In the meantime, economists will have a debate over the science and the appropriate methods and data used for analysis. This is also how science works, and it is only (really) possible because Piketty made his work reproducible. Otherwise, the debate would be largely uninformed.

This entry was posted in Uncategorized. Bookmark the permalink.
  • Robert Link

    Interesting. My understanding is that Piketty's critics were claiming that he, like Reinhart and Rogoff, had errors in his Excel spreadsheets. Taken together those two incidents make a strong case that maybe it's time we admitted that spreadsheets are not a reasonable tool for serious data analysis (let alone modeling and simulation, which, believe it or not, I have seen). They are clunky and error-prone, not to mention slow. I get that people don't like having to learn to use new tools, but honestly the gains in terms of both productivity and lack of screwing things up make this a no-brainer.

  • Keith O’Rourke


    It does reflect well that Piketty made his data available, with reasonable (if not fully convincing to others) documentation.

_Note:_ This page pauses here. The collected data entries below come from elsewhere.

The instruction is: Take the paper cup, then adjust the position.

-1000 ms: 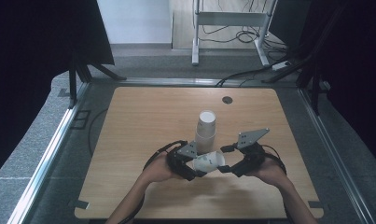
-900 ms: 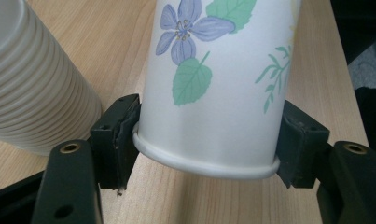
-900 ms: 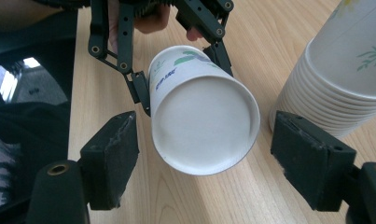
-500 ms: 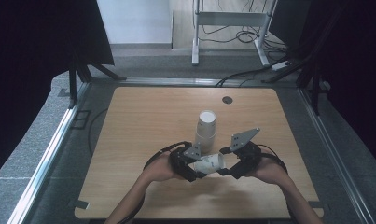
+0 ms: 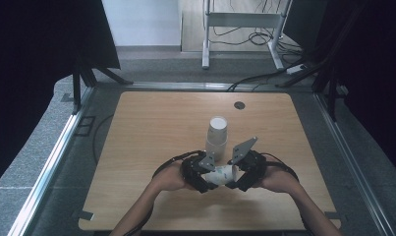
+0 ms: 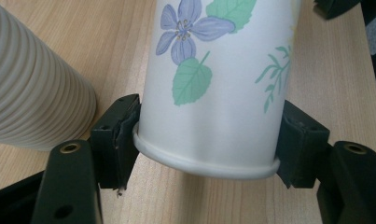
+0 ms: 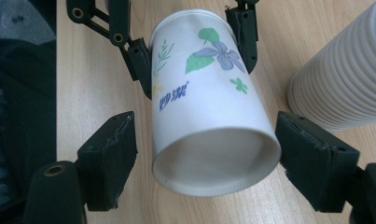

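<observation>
Cup: we see one paper cup [image 5: 222, 174] lying on its side near the table's front edge, between our two grippers and just in front of the stack.
Cup print: in the left gripper view the cup [image 6: 213, 84] shows a purple flower and green leaves; in the right gripper view the cup [image 7: 209, 112] also shows blue lettering and a sprig.
Cup contents: the right gripper view looks into the open mouth; the part of the inside that we see holds nothing.
Stack: a stack of nested white cups [image 5: 217, 133] stands upright, mouth down, near the table's middle. Its ribbed side appears at the edge of both gripper views [image 6: 31, 88] [image 7: 344, 79], just beside the cup.
Left gripper: our left gripper [image 5: 205, 172] is clamped on the cup's closed base end; its pads [image 6: 122, 135] press both sides at the rolled bottom rim.
Right gripper: our right gripper [image 5: 240, 173] straddles the cup's mouth end. Its jaws have just been opening with the cup between them; the far-side pad [image 7: 111, 154] stands clear of the wall, the other pad sits at the rim.
Table: wooden table [image 5: 151, 128], with a small dark disc [image 5: 240, 105] near its far edge.
High view only: both forearms and the floor beyond the table.
</observation>
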The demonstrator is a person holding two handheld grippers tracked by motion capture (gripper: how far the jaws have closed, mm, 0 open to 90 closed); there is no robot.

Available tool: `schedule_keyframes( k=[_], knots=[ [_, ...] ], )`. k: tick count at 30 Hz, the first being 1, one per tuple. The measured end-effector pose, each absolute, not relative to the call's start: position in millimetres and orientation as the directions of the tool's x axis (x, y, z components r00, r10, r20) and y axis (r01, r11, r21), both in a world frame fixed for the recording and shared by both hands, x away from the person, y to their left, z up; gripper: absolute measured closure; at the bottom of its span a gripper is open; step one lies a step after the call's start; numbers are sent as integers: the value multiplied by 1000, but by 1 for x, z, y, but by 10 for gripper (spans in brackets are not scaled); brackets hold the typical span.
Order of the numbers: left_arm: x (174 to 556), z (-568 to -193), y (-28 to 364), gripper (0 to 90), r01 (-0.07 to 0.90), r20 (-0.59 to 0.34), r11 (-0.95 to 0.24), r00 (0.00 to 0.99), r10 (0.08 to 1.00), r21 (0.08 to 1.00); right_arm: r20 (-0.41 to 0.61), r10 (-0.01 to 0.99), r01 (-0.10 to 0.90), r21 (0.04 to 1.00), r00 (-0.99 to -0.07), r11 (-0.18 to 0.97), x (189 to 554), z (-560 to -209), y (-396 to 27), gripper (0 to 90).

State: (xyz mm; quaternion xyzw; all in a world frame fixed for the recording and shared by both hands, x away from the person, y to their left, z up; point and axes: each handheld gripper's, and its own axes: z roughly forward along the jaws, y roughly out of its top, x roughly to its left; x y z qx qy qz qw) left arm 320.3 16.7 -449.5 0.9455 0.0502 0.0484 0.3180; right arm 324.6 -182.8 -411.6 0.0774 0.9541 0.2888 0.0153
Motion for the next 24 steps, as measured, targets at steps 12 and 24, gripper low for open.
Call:
schedule_keyframes(
  k=[12, 24],
  knots=[
    [319, -450, 11, 316, 51, 65, -813, 992, 109, 580, -1, 124, 107, 496, -992, 862, 327, -420, -170, 271],
    [318, -451, 9, 310, 44, 65, -823, 993, 98, 566, 20, 116, 112, 481, -993, 870, 326, -423, -169, 347]
  ],
)
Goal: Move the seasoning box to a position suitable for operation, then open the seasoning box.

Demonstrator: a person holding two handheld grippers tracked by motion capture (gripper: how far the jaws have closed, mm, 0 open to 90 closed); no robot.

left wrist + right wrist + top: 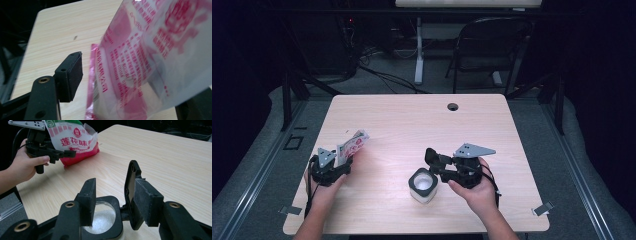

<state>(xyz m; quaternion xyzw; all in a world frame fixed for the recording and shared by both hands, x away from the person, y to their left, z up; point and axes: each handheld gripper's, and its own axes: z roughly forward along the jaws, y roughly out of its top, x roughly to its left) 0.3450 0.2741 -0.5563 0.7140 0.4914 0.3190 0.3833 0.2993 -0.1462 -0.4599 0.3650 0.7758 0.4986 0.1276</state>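
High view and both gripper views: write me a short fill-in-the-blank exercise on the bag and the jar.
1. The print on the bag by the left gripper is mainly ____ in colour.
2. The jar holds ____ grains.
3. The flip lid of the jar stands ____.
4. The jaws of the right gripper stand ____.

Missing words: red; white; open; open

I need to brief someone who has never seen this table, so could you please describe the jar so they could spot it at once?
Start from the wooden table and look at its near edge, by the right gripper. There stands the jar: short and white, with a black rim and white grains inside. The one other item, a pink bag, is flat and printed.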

    It is naive to think you can take non-randomized observational data "as is" and on an as equal basis (i.e. weight it _equally_ by population size.)

    An attempt to make that clear is attempted here in the first reference given at

    But as you point out that requires one to be an economist with an understanding of how to process multiple sources of evidence (those others capable of being rationally convinced) and these are few and far between.

    But, but I don't think "Time will tell" until we have enough of those few to reach a credible rough agreement (at least within a time frame that is not just of historical interest of a long ago past).

  • James MacDonald

    The funny thing to me is that Economists use Excel for their analyses, as apparently do most other finance types. So debunking someone's results involves clicking about in an Excel workbook, peering at the various functions as you try to chase the thread of their analysis.

    This is the antithesis of reproducible research, and it's inexplicable to me why evidently intelligent people would use such an ill-suited tool for their work.

  • Fr.
  • Travis

    Great coverage! Thanks

  • peter2108

    I have a subscription (for the moment) to the FT and I think that you will be able to read the article at The criticism of Giles given in the FT is very far from reproducible in yor (correct!) sense. A reason for making work reproducible that you do not seem to emphasise is that it exposes it to more severe criticism, and such exposure is according to Karl; Popper the very essence of science.